The opposing effects on proliferation mediated by G-protein-coupled receptor isoforms differing in their COOH termini could be correlated with the abilities of the receptors to differentially activate p38, implicated in apoptotic events, or phosphatidylinositol 3-kinase (PI 3-K), which provides a source of survival signals. These contrasting growth responses of the somatostatin sst₂ receptor isoforms, which couple to identical Gα subunit pools (Gα_i3 > Gα_i2 >> Gα₀), were both inhibited following βγ sequestration. The sst_2(a) receptor-mediated ATF-2 activation and inhibition of proliferation induced by basic fibroblast growth factor (bFGF) were dependent on prolonged phosphorylation of p38. In contrast, cell proliferation and the associated transient phosphorylation of Akt and p70^rsk induced by sst_2(b) receptors were blocked by the PI 3-K inhibitor LY 294002. Stimulation with bFGF alone had no effect on the activity of either p38 or Akt but markedly enhanced p38 phosphorylation mediated by sst_2(a) receptors, suggesting that a complex interplay exists between the transduction cascades activated by these distinct receptor types.
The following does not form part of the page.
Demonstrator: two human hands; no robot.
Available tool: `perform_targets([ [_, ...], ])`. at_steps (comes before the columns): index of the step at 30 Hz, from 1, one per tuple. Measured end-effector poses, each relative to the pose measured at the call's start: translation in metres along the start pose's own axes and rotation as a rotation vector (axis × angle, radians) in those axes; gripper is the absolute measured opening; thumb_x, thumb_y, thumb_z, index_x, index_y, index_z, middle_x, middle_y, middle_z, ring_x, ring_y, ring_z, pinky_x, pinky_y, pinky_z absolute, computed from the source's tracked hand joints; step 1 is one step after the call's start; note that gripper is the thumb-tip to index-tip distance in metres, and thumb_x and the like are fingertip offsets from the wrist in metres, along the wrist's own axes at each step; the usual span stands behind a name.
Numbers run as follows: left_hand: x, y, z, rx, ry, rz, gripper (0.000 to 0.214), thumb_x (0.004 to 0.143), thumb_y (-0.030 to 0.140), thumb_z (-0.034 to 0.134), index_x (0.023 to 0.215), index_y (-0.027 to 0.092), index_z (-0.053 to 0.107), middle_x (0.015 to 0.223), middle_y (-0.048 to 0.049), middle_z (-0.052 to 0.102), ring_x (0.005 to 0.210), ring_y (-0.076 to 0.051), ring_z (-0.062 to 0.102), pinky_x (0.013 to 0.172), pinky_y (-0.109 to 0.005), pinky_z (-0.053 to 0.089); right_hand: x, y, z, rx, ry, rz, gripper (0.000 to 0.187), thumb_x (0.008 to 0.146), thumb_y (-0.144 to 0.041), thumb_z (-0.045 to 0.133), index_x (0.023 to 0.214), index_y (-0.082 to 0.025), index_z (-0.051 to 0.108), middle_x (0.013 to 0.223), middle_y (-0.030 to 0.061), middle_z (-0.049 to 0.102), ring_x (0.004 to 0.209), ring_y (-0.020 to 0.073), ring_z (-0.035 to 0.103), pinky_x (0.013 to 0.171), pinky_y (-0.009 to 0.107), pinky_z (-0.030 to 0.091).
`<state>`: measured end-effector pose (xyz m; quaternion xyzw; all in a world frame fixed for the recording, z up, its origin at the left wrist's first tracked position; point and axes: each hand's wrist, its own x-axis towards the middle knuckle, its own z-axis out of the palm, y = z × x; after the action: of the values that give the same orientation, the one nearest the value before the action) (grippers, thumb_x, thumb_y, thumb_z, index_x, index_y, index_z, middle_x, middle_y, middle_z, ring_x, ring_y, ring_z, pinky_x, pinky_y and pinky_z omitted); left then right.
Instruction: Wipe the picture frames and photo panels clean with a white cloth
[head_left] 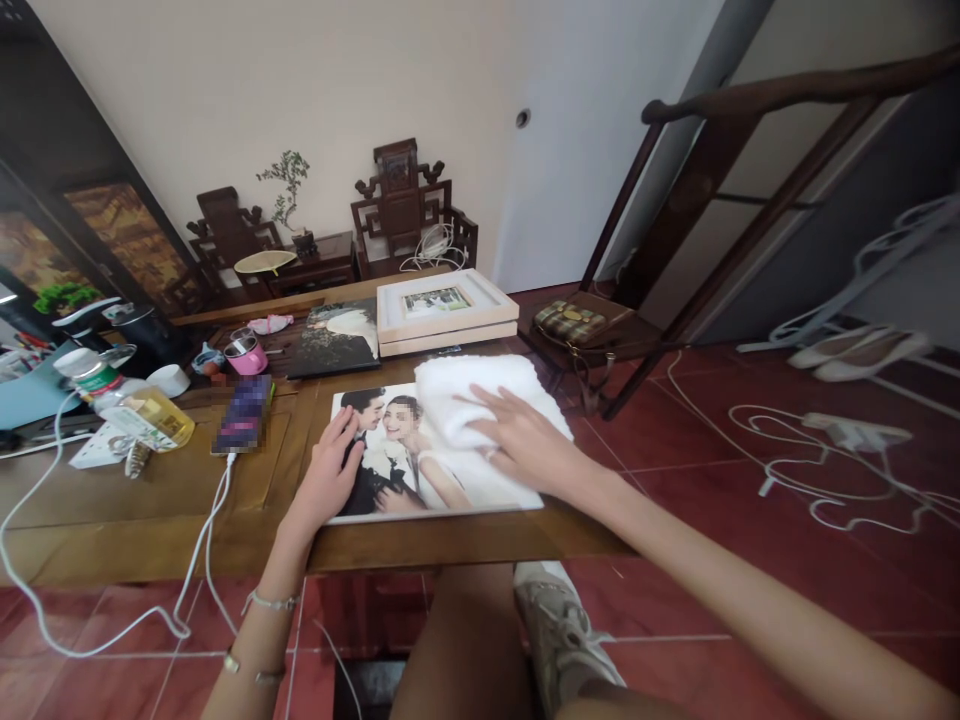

In addition, although all receptors mediated a sustained activation of extracellular signal-regulated kinases (ERK1 and ERK2), induction of the tumor suppressor p21^cip1 was detected only following amplification of ERK and p38 phosphorylation by concomitant bFGF and sst_2(a) receptor activation. Expression of constitutively active Akt in the presence of a p38 inhibitor enabled a proliferative response to be detected in sst_2(a) receptor-expressing cells. These findings demonstrate that the duration of activation and a critical balance between the mitogen-activated protein kinase and PI 3-K pathways are important for controlling cell proliferation and that the COOH termini of the sst₂ receptor isoforms may determine the selection of appropriate βγ-pairings necessary for interaction with distinct kinase cascades.